• [Directions]:
Restate all the data word for word and omit the pictures.

• [Dataset content]:
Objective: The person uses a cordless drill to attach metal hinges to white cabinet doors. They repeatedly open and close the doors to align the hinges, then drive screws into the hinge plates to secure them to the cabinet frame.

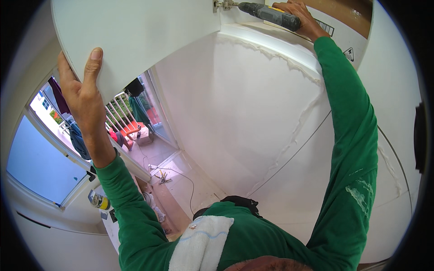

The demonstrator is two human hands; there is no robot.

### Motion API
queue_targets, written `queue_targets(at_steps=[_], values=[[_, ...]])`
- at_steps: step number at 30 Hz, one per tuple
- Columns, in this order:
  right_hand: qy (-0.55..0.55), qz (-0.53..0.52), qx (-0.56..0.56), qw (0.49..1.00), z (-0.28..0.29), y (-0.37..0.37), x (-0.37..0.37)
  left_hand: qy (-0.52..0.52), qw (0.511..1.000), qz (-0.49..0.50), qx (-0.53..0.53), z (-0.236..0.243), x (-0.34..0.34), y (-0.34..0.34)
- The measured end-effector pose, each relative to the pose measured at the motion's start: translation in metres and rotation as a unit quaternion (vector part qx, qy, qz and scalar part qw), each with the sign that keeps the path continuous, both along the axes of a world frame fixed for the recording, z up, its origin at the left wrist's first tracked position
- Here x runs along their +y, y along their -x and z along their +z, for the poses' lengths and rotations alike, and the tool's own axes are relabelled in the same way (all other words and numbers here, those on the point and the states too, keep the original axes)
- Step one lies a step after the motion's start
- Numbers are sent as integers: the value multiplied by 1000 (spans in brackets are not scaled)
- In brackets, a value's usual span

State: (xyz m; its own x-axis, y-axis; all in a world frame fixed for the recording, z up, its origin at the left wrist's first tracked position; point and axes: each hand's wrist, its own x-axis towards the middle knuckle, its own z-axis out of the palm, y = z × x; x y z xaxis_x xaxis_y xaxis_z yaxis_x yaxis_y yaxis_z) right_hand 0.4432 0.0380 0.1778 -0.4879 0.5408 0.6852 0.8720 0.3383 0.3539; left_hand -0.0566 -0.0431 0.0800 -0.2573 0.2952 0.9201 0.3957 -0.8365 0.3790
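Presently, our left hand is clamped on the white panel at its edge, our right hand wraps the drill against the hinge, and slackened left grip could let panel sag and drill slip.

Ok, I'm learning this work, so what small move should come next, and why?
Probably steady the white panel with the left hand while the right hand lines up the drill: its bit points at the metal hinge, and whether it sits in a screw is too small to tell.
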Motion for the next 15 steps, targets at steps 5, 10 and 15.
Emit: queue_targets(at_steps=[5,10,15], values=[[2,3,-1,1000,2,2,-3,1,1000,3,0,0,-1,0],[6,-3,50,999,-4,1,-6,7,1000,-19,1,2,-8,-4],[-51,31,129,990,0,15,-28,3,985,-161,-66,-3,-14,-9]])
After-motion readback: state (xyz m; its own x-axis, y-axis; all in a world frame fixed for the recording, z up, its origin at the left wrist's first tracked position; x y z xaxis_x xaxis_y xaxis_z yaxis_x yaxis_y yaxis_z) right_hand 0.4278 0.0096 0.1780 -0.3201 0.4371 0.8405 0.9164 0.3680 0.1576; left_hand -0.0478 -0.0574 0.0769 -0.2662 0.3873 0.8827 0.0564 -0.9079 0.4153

• [Result for this exercise]:
Objective: The person uses a cordless drill to attach metal hinges to white cabinet doors. They repeatedly open and close the doors to align the hinges, then drive screws into the hinge plates to secure them to the cabinet frame.


The demonstrator is two human hands; there is no robot.

### Motion API
queue_targets, written `queue_targets(at_steps=[_], values=[[_, ...]])`
- at_steps: step number at 30 Hz, one per tuple
- Columns, in this order:
  right_hand: qy (-0.55..0.55), qz (-0.53..0.52), qx (-0.56..0.56), qw (0.49..1.00), z (-0.28..0.29), y (-0.37..0.37), x (-0.37..0.37)
  left_hand: qy (-0.52..0.52), qw (0.511..1.000), qz (-0.49..0.50), qx (-0.53..0.53), z (-0.236..0.243), x (-0.34..0.34), y (-0.34..0.34)
- The measured end-effector pose, each relative to the pose measured at the motion's start: translation in metres and rotation as a unit quaternion (vector part qx, qy, qz and scalar part qw), each with the sign that keeps the path continuous, both along the axes of a world frame fixed for the recording, z up, its origin at the left wrist's first tracked position
- Here x runs along their +y, y along their -x and z along their +z, for the poses' lengths and rotations alike, and the tool's own axes are relabelled in the same way (all other words and numbers here, those on the point and the states too, keep the original axes)
- Step one lies a step after the motion's start
- Numbers are sent as integers: the value multiplied by 1000 (spans in brackets are not scaled)
- In brackets, a value's usual span

State: (xyz m; its own x-axis, y-axis; all in a world frame fixed for the recording, z up, its origin at the left wrist's first tracked position; point and axes: each hand's wrist, its own x-axis towards the middle knuckle, its own z-axis out of the palm, y = z × x; x y z xaxis_x xaxis_y xaxis_z yaxis_x yaxis_y yaxis_z) right_hand 0.4432 0.0380 0.1778 -0.4879 0.5408 0.6852 0.8720 0.3383 0.3539; left_hand -0.0566 -0.0431 0.0800 -0.2573 0.2952 0.9201 0.3957 -0.8365 0.3790
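Presently, our left hand is clamped on the white panel at its edge, our right hand wraps the drill against the hinge, and slackened left grip could let panel sag and drill slip.

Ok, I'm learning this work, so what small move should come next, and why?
Probably steady the white panel with the left hand while the right hand lines up the drill: its bit points at the metal hinge, and whether it sits in a screw is too small to tell.
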Motion for the next 15 steps, targets at steps 5, 10 and 15.
Emit: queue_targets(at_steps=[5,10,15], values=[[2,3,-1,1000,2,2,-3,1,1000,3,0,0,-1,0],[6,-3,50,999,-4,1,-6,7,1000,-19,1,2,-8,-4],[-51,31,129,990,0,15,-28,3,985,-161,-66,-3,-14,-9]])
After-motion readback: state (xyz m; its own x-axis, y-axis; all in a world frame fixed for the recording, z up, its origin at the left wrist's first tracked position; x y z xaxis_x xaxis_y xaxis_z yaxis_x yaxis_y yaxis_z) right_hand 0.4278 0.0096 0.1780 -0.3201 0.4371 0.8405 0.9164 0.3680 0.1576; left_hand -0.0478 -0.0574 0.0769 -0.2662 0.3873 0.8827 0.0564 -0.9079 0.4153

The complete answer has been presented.